Postgres Materialized Views: Refresh Strategies That Do Not Lock Your Dashboards
Your dashboard queries aggregate millions of rows and timeout after 30 seconds. A materialized view fixes the read speed, but REFRESH MATERIALIZED VIEW locks the table and blocks every reader. Here is how to keep the cache warm without the downtime, using concurrent refresh, transactional swaps, and incremental triggers.
The dashboard was unusable by 9 a.m. every Monday. A single page loaded six charts, each running a COUNT with GROUP BY over three months of order data. The queries were not badly written. They had indexes. But indexes cannot precompute an aggregation, and scanning 12 million rows to build a bar chart is slow no matter how you index it.
We added Redis caching. That worked until the first support ticket arrived: “I just processed a refund and the dashboard still shows the old total.” The cache TTL was five minutes. Users expected five milliseconds. We lowered the TTL to 30 seconds and now the database was melting under the refresh load.

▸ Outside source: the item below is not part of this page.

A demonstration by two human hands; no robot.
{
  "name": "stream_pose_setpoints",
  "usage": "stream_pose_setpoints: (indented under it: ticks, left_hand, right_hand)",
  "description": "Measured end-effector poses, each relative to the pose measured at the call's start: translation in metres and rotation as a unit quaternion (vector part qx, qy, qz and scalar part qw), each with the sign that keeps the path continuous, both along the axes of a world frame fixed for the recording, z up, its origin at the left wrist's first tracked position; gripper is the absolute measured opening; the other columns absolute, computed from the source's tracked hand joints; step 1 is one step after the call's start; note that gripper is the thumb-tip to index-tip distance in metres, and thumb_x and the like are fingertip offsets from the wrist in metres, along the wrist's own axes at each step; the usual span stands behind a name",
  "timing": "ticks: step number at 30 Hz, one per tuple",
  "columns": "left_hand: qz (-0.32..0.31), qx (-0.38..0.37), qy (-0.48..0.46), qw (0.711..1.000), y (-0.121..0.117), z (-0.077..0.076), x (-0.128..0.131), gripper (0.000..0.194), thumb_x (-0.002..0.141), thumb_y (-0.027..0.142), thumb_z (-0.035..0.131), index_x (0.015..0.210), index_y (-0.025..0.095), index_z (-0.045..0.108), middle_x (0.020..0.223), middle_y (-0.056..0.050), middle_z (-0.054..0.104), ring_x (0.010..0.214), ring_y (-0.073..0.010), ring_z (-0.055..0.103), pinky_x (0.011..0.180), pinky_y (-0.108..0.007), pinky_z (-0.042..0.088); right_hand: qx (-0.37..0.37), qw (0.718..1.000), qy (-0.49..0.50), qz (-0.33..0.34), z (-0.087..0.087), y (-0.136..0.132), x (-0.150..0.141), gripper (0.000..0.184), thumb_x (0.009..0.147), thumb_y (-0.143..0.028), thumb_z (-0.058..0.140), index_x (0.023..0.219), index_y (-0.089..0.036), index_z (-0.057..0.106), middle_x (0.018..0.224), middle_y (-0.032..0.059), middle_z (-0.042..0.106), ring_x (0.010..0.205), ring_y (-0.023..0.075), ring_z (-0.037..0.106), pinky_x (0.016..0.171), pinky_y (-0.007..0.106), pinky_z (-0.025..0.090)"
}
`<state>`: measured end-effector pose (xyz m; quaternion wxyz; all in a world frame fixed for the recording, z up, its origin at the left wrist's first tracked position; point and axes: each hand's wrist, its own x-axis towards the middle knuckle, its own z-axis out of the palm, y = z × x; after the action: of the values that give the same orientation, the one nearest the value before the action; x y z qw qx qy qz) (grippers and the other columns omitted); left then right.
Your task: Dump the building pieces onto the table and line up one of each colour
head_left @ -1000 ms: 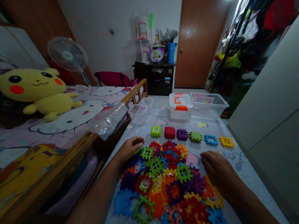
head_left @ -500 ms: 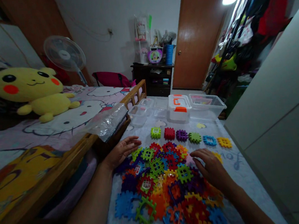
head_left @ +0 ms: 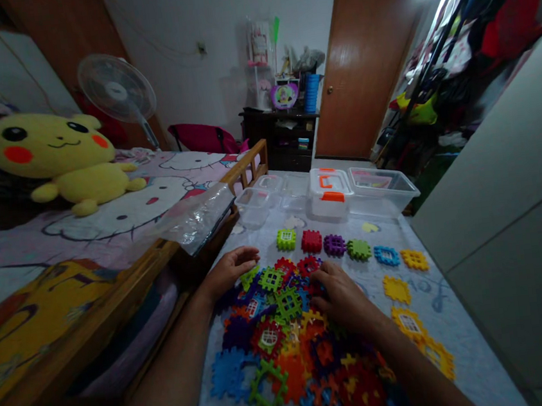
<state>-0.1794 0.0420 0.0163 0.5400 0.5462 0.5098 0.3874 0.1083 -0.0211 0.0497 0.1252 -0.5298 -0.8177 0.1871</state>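
A heap of colourful interlocking plastic blocks (head_left: 293, 349), flat squares with notched edges, lies on the cloth-covered table. My left hand (head_left: 232, 271) rests at the heap's upper left edge, fingers stretched out, beside a light green block (head_left: 250, 277). Over the heap's right side is my right hand (head_left: 341, 296), thumb and fingers apart around a dark red block; whether they touch it I cannot tell. Beyond the heap, blocks stand in a spaced row: a lime one (head_left: 286, 239), a red one (head_left: 312, 241), a purple one (head_left: 335, 245) and others. Several yellow blocks (head_left: 397, 289) lie right of my right arm.
At the table's far end stand clear plastic boxes (head_left: 383, 192) and a lidded box with orange latches (head_left: 331, 195). Along the left runs a wooden bed rail (head_left: 160, 256) with a plastic bag (head_left: 198, 220) on it. A white cabinet (head_left: 520, 222) borders the right side.
My right hand has moved left from the heap's right edge onto its upper middle, and the yellow blocks at the right now show. My left hand has stayed nearly in place.
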Motion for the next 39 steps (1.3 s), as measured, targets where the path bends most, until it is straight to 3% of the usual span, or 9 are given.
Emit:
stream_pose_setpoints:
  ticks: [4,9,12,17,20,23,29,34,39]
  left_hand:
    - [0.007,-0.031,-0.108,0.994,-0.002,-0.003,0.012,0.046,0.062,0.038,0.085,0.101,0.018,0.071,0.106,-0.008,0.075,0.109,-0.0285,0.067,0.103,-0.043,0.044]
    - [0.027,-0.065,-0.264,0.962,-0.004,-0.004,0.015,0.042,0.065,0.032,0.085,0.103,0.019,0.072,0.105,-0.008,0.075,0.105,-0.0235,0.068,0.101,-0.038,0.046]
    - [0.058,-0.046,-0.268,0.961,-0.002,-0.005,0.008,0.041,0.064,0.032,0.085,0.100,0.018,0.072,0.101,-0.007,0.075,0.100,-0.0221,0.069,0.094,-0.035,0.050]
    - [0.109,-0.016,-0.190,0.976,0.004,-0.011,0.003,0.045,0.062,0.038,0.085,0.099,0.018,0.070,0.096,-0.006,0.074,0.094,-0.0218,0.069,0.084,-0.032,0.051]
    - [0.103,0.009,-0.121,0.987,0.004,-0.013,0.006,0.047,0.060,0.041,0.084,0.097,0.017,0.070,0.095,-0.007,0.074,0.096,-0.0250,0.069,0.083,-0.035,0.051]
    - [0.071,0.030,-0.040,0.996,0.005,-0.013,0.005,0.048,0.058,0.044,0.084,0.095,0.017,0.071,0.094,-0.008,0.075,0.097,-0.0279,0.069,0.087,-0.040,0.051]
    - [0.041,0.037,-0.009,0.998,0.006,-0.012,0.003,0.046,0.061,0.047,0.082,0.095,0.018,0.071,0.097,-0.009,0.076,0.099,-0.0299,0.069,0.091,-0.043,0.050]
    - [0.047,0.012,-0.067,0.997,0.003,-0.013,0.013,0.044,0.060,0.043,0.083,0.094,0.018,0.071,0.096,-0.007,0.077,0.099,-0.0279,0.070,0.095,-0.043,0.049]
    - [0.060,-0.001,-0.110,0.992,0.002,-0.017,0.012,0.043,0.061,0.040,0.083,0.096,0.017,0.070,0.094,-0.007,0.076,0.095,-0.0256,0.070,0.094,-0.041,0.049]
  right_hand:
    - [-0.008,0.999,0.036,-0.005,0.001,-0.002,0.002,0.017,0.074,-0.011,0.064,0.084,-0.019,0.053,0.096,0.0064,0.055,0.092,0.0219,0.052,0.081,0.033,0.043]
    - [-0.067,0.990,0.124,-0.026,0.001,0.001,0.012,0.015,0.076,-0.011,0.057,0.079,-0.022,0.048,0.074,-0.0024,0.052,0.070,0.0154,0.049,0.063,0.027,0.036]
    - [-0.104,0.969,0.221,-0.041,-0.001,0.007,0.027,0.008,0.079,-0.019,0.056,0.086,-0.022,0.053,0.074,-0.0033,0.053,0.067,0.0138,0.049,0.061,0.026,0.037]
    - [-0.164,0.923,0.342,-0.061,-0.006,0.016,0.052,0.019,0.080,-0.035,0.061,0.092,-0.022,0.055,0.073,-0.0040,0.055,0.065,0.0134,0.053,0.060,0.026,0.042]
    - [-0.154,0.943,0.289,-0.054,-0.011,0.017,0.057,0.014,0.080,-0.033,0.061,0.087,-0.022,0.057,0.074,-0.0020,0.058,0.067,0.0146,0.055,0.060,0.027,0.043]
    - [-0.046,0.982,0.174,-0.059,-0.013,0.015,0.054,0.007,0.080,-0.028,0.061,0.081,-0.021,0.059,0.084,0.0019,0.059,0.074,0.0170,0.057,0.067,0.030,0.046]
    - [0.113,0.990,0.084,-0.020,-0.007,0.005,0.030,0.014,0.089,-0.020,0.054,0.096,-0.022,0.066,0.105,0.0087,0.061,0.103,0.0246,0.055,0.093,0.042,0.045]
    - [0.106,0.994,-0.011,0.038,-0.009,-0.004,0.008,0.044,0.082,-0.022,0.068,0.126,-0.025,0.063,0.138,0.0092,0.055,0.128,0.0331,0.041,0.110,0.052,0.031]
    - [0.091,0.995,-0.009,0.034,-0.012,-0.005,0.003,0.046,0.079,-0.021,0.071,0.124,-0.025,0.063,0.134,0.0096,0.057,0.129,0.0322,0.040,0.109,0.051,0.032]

The real fix was a materialized view: a snapshot of the aggregated result, stored on disk, refreshed on a schedule. The read time dropped from 28 seconds to 12 milliseconds. Then we discovered the catch. REFRESH MATERIALIZED VIEW takes an access-exclusive lock. While it runs, every dashboard query blocks. Our 45-second refresh window became a 45-second outage, six times per hour.
This post covers three refresh strategies that keep the data current without locking out readers: REFRESH CONCURRENTLY, the transactional swap pattern, and trigger-based incremental updates. Each has different trade-offs, and most teams need more than one.
What a materialized view actually buys you
A regular view is just a stored query. Every time you select from it, Postgres runs the underlying SQL. A materialized view is the result of that query, written to a physical table. The first read is expensive (during creation), but every subsequent read is a simple table scan of the precomputed result.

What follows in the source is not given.